Kadın erkek on özel temsilci, birbiri ardınca geldiler ama krizi, uzun yıllardır içinde bulunduğu karenin bir santim dışına çıkaramadılar. Ancak buna rağmen Birleşmiş Milletler kapalı bir çember içinde ilerlemeye çalışmakta ısrar ediyor. Zaman zaman, ülkede durum her kötüleştiğinde yaptığı açıklamalarda alışkanlığı olduğu üzere, hiç endişe etmeden bir noktadan başlayıp, aynı noktaya geri dönüyor. Bütün bunlar olurken bir an bile durup şunu sormuyor: Yıllardır hiçbiri duvarda küçücük bir delik bile açamazken, Libya'ya özel temsilci göndermekteki bu ısrar neden?
Hiçbir şekilde mantıklı olmayan bir eyleme mantıklı bir açıklama bulmak çok zordur. Uluslararası örgütün Libya'daki eylemlerini absürt ve beyhude olarak nitelemekse kolaydır. Absürt bir eylemin doğası gereği, onu yapan kişi yararlı bir şey yaptığını ve ilerlediğini hisseder, oysa gerçekte o, bir yerde durmaktadır ve hiç kıpırdamamaktadır.

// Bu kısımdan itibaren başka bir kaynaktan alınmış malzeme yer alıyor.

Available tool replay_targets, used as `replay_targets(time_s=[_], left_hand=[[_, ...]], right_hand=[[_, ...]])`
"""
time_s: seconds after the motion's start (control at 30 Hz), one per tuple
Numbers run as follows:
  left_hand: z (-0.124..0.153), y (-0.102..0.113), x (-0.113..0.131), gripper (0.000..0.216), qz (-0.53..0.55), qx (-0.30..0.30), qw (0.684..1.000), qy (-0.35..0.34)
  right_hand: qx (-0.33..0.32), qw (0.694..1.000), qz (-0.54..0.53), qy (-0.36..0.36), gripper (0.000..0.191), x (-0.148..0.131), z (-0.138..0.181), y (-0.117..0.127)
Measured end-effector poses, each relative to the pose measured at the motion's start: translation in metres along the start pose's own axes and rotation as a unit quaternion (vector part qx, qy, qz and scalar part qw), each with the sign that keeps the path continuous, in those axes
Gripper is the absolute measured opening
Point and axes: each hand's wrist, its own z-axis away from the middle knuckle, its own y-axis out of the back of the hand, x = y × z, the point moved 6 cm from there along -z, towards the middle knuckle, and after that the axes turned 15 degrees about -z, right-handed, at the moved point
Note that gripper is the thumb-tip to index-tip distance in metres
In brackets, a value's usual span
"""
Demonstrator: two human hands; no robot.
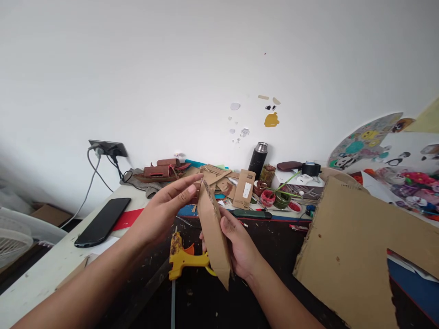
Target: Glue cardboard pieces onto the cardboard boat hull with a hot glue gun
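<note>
A folded, boat-shaped piece of cardboard (pixel 213 233) with a torn top edge stands tilted in front of me. My right hand (pixel 240 246) grips it from the right side, thumb near the rim and some fingers hidden behind. At its upper end is my left hand (pixel 171 205), fingers stretched out and thumb apart, the fingertips at or very near the tip; contact is hard to tell. Behind and below the cardboard a yellow glue gun (pixel 178 258) with a glue stick lies on the dark mat, partly hidden.
A large cardboard sheet (pixel 343 256) covers the right side. At left lie a phone (pixel 103 222) and a power strip (pixel 108 148) with cords. Along the wall stand brown model boats (pixel 161 171), a black flask (pixel 258 160), paint jars (pixel 268 198) and a green utility knife (pixel 252 214).
</note>
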Motion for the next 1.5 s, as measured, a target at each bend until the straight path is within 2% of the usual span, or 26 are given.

BM özel temsilcileri, farklılıklarına bakılmaksızın, BM'den aylık maaş alan, üstleri tarafından dünyanın kargaşa ve istikrarsızlıkla dolu bölgelerinde çeşitli görevlere atanan çalışanlardır. Görevlerde başarılı veya başarısız olmak önemli değil; başarısız olanların hemen dünyanın başka yerlerine görevlendirilmesi de bunun kanıtı. Ama gerçekte başarısızlığın nedeni, çözüm istemeyen Libyalı yapılardır, çünkü bu çözüm onları yerlerinden edecek. İşte bu yüzden mevcut duruma sıkı sıkı tutunuyorlar ve onları bundan vazgeçirmenin bir yolu da yok, çünkü onlara iradesini dayatan güçler var.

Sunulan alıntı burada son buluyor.